Pension reform hit as Czech PM resigns
CZECH REPUBLIC – The resignation today of Czech Prime Minister Stanislav Gross appears to have delivered a deathblow to attempts to accomplish pension reform before next year’s general election.
Gross resigned after allegations of impropriety relating to the financing of his purchase of a luxury apartment. The issue caused weeks of political instability during which coalition partners defected from the government.
“Any attempt at pension reform would now appear to be out of the question,” said Markéta Vylitová, a consultant at Mercer’s Prague office.
Social Democrat (CSSD) deputy leader Jiri Paroubek, 52, who was regional development minister in Gross’ government, has been named prime minister by president Vaclav Klaus.
Paroubek was seen as likely to head a reformed coalition consisting of the CSSD, the centrist Christian Democrats (KDU-CSL) and the Freedom Union-Democratic Union (US-DU) which will have a one-seat majority in the 200-seat lower house.
“This will probably only be a government that will lead the country to next year’s general election,” said Vylitová.
“But having said that, the new government lists a draft of the principles of the pension reform as well as the ratification of the European constitution, reduction of tax burden for low- and middle-income groups and the passage of the 2006 state budget among its priorities.
“And Zdenek Skromach, the minister of labour and social affairs – the department responsible for pensions – is staying and has quite a strong position.

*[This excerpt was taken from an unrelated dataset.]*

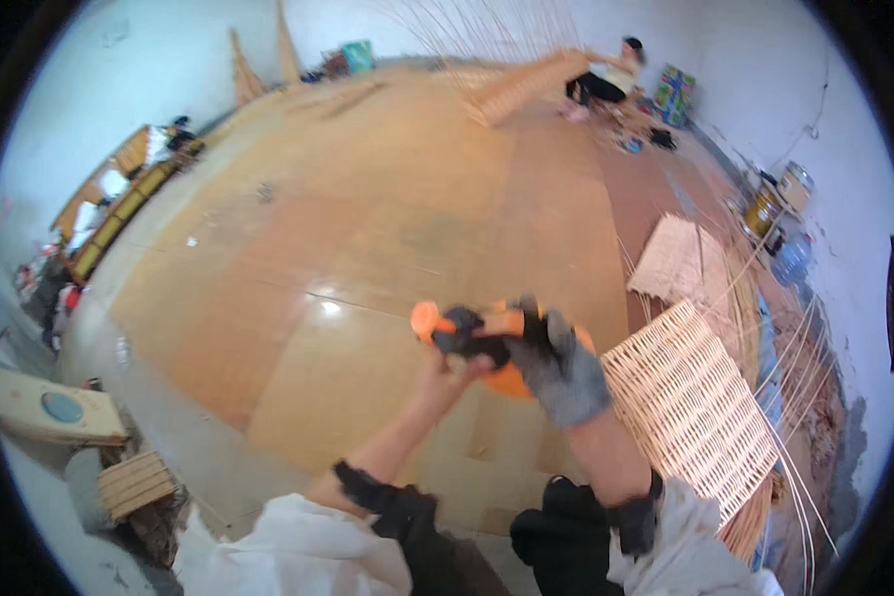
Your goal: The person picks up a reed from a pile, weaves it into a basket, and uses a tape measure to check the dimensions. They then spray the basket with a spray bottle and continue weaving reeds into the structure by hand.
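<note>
An orange-and-black hand-held tool (464,333) is up in front of me, with a round orange end pointing left. Motion blur hides its exact kind. My left hand (449,377), bare, grips its black part from below. On the tool's right side, my right hand (563,377), in a grey glove with dark fingers, is closed around it. Behind and below the tool shows a rounded orange shape (512,382), partly covered by my hands; I cannot tell what it belongs to. Just right of my right hand lies a woven wicker panel (690,402).
Another woven piece (680,258) lies beyond the panel, with long loose canes (795,397) along the right wall. A person (611,79) sits far off beside a long woven piece (526,87). A wooden bench (124,204) and a small slatted stool (136,485) stand left.
</note>
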Tool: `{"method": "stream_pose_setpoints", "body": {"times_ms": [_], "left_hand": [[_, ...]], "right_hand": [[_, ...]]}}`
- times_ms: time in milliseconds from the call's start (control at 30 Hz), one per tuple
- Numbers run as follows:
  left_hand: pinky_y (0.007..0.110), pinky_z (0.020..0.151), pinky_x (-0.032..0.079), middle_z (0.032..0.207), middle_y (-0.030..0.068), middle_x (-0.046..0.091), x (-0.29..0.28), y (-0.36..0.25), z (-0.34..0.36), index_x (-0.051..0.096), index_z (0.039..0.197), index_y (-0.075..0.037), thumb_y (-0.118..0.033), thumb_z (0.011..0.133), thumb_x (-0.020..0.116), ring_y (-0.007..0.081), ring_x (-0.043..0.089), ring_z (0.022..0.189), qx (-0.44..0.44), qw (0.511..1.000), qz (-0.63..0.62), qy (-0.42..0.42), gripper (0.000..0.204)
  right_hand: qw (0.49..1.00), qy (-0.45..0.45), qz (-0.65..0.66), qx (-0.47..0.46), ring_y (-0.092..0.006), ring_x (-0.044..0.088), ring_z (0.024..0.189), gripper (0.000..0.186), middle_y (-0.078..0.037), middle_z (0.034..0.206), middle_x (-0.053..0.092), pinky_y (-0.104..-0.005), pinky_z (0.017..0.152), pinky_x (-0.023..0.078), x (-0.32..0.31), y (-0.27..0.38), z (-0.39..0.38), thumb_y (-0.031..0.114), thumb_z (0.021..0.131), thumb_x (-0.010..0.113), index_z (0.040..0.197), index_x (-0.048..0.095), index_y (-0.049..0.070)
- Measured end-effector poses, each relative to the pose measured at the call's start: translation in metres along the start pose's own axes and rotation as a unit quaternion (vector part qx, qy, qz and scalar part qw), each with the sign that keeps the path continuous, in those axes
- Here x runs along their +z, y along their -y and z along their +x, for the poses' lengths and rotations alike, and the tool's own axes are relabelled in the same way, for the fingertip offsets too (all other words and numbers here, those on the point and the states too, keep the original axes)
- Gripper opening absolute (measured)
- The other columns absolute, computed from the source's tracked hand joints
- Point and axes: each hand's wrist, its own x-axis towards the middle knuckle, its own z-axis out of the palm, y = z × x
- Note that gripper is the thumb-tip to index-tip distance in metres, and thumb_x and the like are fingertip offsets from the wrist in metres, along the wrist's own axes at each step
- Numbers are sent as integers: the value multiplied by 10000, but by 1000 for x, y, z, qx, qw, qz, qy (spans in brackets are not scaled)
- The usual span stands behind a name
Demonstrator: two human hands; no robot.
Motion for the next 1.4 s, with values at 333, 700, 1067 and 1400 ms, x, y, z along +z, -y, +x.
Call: {"method": "stream_pose_setpoints", "body": {"times_ms": [333,700,1067,1400], "left_hand": [[271,772,433,918,56,579,37,-142,-244,549,965,33,-115,724,645,130,536,851,2,985,-160,67,299],[323,656,449,960,111,593,34,-304,-304,538,1028,-14,-279,689,672,211,566,763,-51,924,373,58,451],[266,654,429,949,95,564,74,-414,-363,482,1069,-8,-103,659,673,151,544,806,410,912,6,31,463],[275,715,424,953,103,552,48,-410,-348,485,1037,1,-59,672,648,171,537,831,476,877,-62,-20,404]], "right_hand": [[922,138,-196,304,-280,504,992,745,-156,1045,527,-386,837,421,24,16,-310,434,638,678,1169,405,-12],[846,58,-455,272,-95,474,551,609,-34,732,531,-235,463,388,-32,-6,-347,345,731,616,1240,388,101],[668,-138,-731,-17,-299,549,696,426,-162,776,556,-378,599,447,-176,-1,-383,422,783,488,1031,497,76],[546,-78,-792,-262,-226,552,566,268,-89,666,578,-338,504,441,-150,-9,-373,310,783,564,821,555,45]]}}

“So if the new government starts work soon and regains support, there might even be a chance for progress on pension reform.”

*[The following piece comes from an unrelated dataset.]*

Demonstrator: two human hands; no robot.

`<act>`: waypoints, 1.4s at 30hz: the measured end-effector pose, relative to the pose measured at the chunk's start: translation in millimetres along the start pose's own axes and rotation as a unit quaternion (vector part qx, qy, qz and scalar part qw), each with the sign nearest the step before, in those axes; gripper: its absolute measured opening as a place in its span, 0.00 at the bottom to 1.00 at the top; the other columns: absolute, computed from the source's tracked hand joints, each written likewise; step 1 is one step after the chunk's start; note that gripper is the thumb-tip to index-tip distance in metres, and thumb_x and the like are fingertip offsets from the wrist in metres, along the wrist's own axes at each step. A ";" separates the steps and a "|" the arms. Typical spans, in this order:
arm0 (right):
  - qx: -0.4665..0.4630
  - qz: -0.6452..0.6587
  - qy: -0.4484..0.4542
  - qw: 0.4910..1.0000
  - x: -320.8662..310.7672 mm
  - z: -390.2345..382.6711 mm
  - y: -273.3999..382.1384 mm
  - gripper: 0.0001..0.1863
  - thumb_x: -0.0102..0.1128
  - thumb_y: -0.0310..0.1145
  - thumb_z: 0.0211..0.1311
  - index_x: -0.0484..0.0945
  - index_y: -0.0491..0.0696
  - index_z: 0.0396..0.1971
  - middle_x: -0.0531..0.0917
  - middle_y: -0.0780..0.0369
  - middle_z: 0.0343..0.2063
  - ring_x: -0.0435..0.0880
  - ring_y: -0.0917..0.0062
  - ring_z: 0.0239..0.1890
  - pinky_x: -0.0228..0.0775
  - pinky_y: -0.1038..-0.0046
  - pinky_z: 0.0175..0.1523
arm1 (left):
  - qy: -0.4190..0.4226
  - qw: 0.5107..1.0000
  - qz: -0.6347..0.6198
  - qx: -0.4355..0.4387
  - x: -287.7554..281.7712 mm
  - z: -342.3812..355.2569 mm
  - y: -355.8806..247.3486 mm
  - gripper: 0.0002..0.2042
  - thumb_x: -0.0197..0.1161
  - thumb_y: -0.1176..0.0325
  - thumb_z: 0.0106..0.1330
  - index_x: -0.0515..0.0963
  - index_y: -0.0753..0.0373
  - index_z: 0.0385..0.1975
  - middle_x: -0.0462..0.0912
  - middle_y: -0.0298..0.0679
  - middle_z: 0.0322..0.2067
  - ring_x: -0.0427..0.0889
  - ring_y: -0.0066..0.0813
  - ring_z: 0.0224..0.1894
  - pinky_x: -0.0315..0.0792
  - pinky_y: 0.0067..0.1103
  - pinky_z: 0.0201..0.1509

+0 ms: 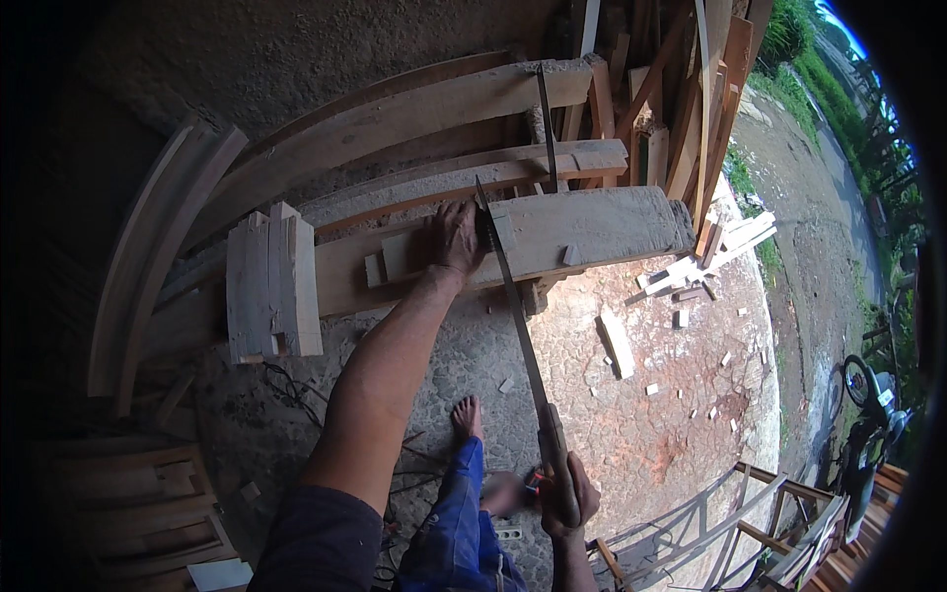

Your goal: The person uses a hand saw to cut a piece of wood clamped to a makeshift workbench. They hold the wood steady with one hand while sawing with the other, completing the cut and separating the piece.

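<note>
- Grasping a handsaw (521,321) by its handle in the right grip (582,501), low and near the body, with the blade slanting up and away toward the wood.
- Bearing down with the left grip (457,237) on a short board (404,257), just beside the blade; cannot tell a clasp around its edge from a plain press, owing to the shadow over the fingers.
- Pinning the short board flat on the broad plank surface (631,217), between a stack of wood pieces (247,286) to the left and a small offcut (570,255) to the right.
- Sawing across the short board near its right end, by the look of it; cannot tell the depth of any cut from this angle.
- Judging by the length of blade on the near side and the tip just beyond the wood, probably near the pulled-back end of a stroke.
- Calling next, most likely, for an even push along the same line, with firm weight on the short board and the left fingers clear of the teeth.
- Standing barefoot on a floor (651,444) littered with pale scraps (617,345), well apart from the cut.
</note>
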State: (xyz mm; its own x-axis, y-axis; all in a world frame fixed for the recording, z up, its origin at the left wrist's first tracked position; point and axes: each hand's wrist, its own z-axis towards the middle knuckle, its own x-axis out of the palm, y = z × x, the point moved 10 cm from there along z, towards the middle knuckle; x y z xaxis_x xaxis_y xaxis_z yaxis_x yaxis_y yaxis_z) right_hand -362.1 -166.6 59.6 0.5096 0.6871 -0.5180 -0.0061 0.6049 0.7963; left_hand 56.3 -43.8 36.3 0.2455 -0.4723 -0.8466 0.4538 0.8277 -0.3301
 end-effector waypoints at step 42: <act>-0.022 -0.057 0.042 0.997 -5.1 -51.8 -5.6 0.33 0.71 0.31 0.53 0.71 0.40 0.59 0.85 0.49 0.45 0.89 0.59 0.38 0.81 0.66 0.40 | -0.002 0.998 0.069 0.001 5.9 -4.4 15.1 0.13 0.60 0.69 0.57 0.76 0.59 0.42 0.81 0.44 0.42 0.78 0.44 0.50 0.70 0.38 0.51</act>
State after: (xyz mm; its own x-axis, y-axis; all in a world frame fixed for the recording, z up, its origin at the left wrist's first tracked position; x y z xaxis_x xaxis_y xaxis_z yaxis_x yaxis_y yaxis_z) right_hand -409.2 -152.6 41.6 0.4345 0.6434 -0.6303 0.0080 0.6970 0.7170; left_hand 60.8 -32.7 24.4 0.3088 -0.3551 -0.8824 0.4172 0.8842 -0.2098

Jiri Rusnok, a former finance minister who is president of the Czech Association of Pension Funds, agrees. “A revised coalition will be pretty weak in parliament and it will have a very short mandate before the next election, and it’s always difficult to assume that something as important as pension reform could be enacted just before an election.

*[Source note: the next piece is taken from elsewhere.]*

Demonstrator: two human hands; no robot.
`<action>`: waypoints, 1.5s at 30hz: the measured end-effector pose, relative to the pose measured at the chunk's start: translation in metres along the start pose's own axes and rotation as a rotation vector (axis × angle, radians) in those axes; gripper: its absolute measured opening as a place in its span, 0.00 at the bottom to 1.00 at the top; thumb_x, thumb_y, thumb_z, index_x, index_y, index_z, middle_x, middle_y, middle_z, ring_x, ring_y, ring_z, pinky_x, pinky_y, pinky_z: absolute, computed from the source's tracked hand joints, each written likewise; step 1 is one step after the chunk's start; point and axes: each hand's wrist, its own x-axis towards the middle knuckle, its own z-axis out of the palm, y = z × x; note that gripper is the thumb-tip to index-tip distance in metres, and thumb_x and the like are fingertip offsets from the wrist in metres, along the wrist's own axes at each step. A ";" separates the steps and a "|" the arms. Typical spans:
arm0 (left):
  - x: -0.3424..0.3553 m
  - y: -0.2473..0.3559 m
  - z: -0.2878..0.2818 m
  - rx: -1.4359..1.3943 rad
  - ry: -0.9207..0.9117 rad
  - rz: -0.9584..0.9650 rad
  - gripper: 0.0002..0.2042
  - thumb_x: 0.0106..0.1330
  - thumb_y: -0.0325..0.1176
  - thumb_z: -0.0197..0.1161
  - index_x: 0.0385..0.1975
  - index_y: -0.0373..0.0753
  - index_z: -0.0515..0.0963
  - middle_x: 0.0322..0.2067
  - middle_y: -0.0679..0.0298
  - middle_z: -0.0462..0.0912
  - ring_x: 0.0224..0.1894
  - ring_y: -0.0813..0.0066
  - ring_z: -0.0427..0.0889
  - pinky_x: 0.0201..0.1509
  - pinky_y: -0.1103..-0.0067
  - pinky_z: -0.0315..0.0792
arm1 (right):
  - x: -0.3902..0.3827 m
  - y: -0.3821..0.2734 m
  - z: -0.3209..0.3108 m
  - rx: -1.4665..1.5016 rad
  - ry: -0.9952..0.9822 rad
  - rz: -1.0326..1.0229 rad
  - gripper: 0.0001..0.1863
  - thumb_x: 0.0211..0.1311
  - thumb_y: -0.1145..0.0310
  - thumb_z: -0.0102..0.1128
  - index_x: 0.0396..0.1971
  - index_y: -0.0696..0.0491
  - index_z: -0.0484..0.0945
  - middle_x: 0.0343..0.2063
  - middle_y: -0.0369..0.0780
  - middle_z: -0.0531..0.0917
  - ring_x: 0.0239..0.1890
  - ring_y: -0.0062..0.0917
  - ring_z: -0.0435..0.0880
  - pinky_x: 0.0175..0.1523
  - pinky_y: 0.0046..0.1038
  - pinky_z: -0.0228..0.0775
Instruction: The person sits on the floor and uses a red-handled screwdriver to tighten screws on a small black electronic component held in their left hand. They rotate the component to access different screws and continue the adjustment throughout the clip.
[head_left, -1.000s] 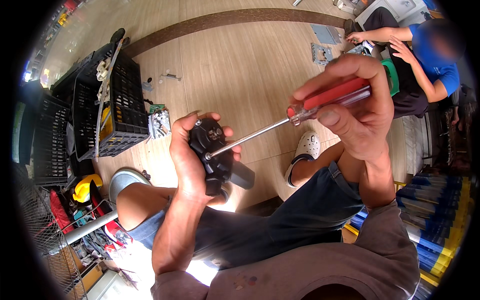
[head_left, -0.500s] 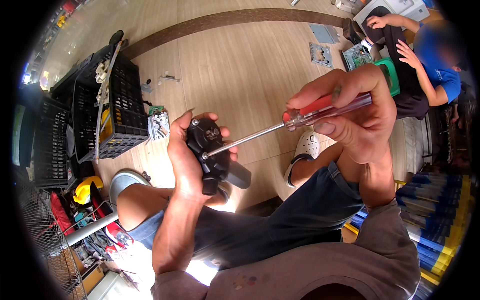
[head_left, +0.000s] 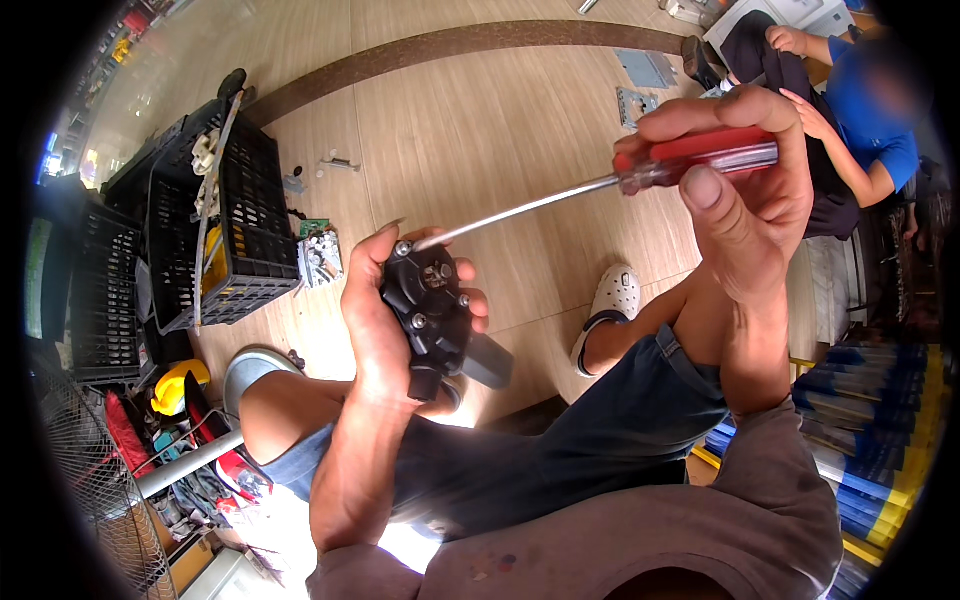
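My left hand (head_left: 374, 318) is closed around a black housing (head_left: 428, 345), a rounded mechanical part with a grey-black block jutting from its lower right side. Silver screws sit in its face: an upper screw (head_left: 403, 248), a lower screw (head_left: 419, 321) and one near the right edge. In my right hand (head_left: 752, 215) is a screwdriver (head_left: 655, 170) with a red and clear handle, gripped between thumb and fingers. Its long metal shaft slants down to the left. The tip is beside the upper screw; whether it touches the screw I cannot tell.
Black plastic crates (head_left: 255, 205) stand at the left, with a circuit board (head_left: 320, 255) beside them. Metal plates (head_left: 648, 68) lie on the floor at the far right, near a seated person in a blue shirt (head_left: 868, 110). A wire fan guard (head_left: 95, 465) is at lower left.
The screwdriver tip has left the lower screw and moved up to the upper one. My right hand has shifted right and slightly up; the housing has shifted slightly right.
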 end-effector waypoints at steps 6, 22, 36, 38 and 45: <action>-0.003 0.002 -0.003 -0.050 0.017 0.007 0.24 0.70 0.55 0.48 0.43 0.38 0.78 0.31 0.53 0.83 0.25 0.55 0.82 0.31 0.64 0.76 | -0.006 0.006 0.005 -0.047 0.016 -0.019 0.22 0.66 0.73 0.64 0.56 0.57 0.65 0.45 0.56 0.82 0.45 0.45 0.87 0.48 0.44 0.84; -0.008 0.002 0.003 -0.039 0.022 0.014 0.22 0.68 0.54 0.50 0.44 0.41 0.77 0.29 0.57 0.83 0.24 0.57 0.82 0.30 0.64 0.77 | -0.008 0.003 0.014 -0.010 -0.028 0.021 0.20 0.67 0.74 0.62 0.53 0.56 0.63 0.45 0.55 0.82 0.45 0.43 0.86 0.48 0.43 0.84; -0.007 0.001 0.004 -0.042 0.048 0.001 0.21 0.68 0.53 0.50 0.43 0.42 0.77 0.28 0.58 0.83 0.23 0.58 0.82 0.29 0.65 0.77 | -0.007 0.006 0.017 0.004 -0.023 -0.018 0.19 0.66 0.81 0.60 0.53 0.61 0.65 0.45 0.53 0.84 0.45 0.40 0.88 0.50 0.40 0.84; -0.006 0.001 0.001 -0.049 0.035 0.007 0.25 0.70 0.55 0.49 0.44 0.38 0.80 0.31 0.52 0.82 0.25 0.55 0.81 0.30 0.64 0.75 | -0.006 0.007 0.017 0.021 -0.027 -0.034 0.19 0.66 0.81 0.60 0.54 0.61 0.65 0.45 0.53 0.84 0.45 0.40 0.88 0.50 0.40 0.84; -0.007 0.002 0.005 -0.045 0.045 -0.005 0.21 0.68 0.53 0.50 0.44 0.41 0.77 0.28 0.57 0.83 0.23 0.58 0.82 0.29 0.65 0.77 | -0.007 0.007 0.014 -0.031 -0.045 -0.035 0.20 0.67 0.75 0.62 0.53 0.58 0.64 0.44 0.56 0.82 0.45 0.43 0.87 0.48 0.44 0.84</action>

“But because the situation is quite desperate for the Social Democrats they could be more flexible when seeking a consensus in parliament, although it is probably unlikely and I don’t suppose there’ll be any significant steps in this period.”
A cross-party agreement in the spring of 2004 saw the establishment of an expert commission to draw up proposals for pension reform.
The commission began work under then-premier Vladimir Spidla, who later resigned following a disastrous CSSD showing in the June 2004 European election and was named EU commissioner for employment and social affairs. Gross, only 34 when he took office, was expected to bring a youthful energy to the job.
He signalled that he was prepared to abandon the search for a consensus and use the government’s slim majority to push through a pension reform by the 2006 general election.
“The topic is quite advanced in terms of the depth of understanding and is increasingly perceived by the public as a hot topic,” says Rusnok of the pension association.
“I would say that the political environment is quite positive for movement on real steps, even before the election, because people are becoming increasingly aware that the retirement age will have to increase, that there will have to be cuts in the replacement rate.”